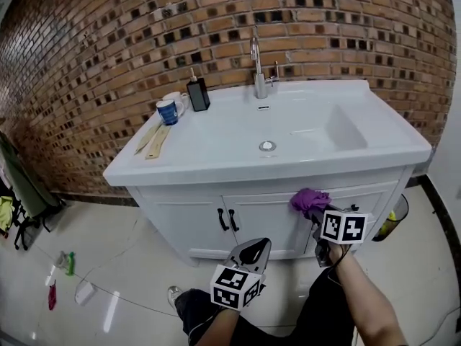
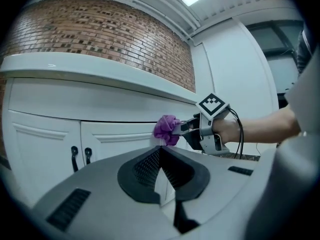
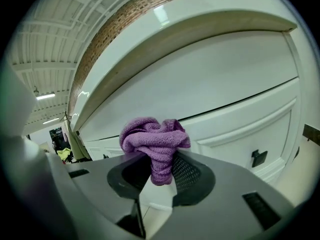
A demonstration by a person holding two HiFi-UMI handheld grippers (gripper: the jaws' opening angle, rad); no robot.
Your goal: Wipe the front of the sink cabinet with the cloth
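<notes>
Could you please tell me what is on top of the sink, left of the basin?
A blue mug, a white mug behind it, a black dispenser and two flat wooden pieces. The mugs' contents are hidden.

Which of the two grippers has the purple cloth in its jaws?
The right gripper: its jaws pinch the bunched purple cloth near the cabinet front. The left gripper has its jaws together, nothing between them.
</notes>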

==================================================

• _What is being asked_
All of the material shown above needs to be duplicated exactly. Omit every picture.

• _Exercise result_
A demonstration by a person holding two HiFi-UMI handheld grippers (gripper: the jaws' opening angle, rad); no robot.
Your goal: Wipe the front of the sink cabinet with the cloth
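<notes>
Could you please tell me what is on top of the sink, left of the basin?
A blue mug, a white mug behind it, a black dispenser and two flat wooden pieces. The mugs' contents are hidden.

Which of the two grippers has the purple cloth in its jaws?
The right gripper: its jaws pinch the bunched purple cloth near the cabinet front. The left gripper has its jaws together, nothing between them.
</notes>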

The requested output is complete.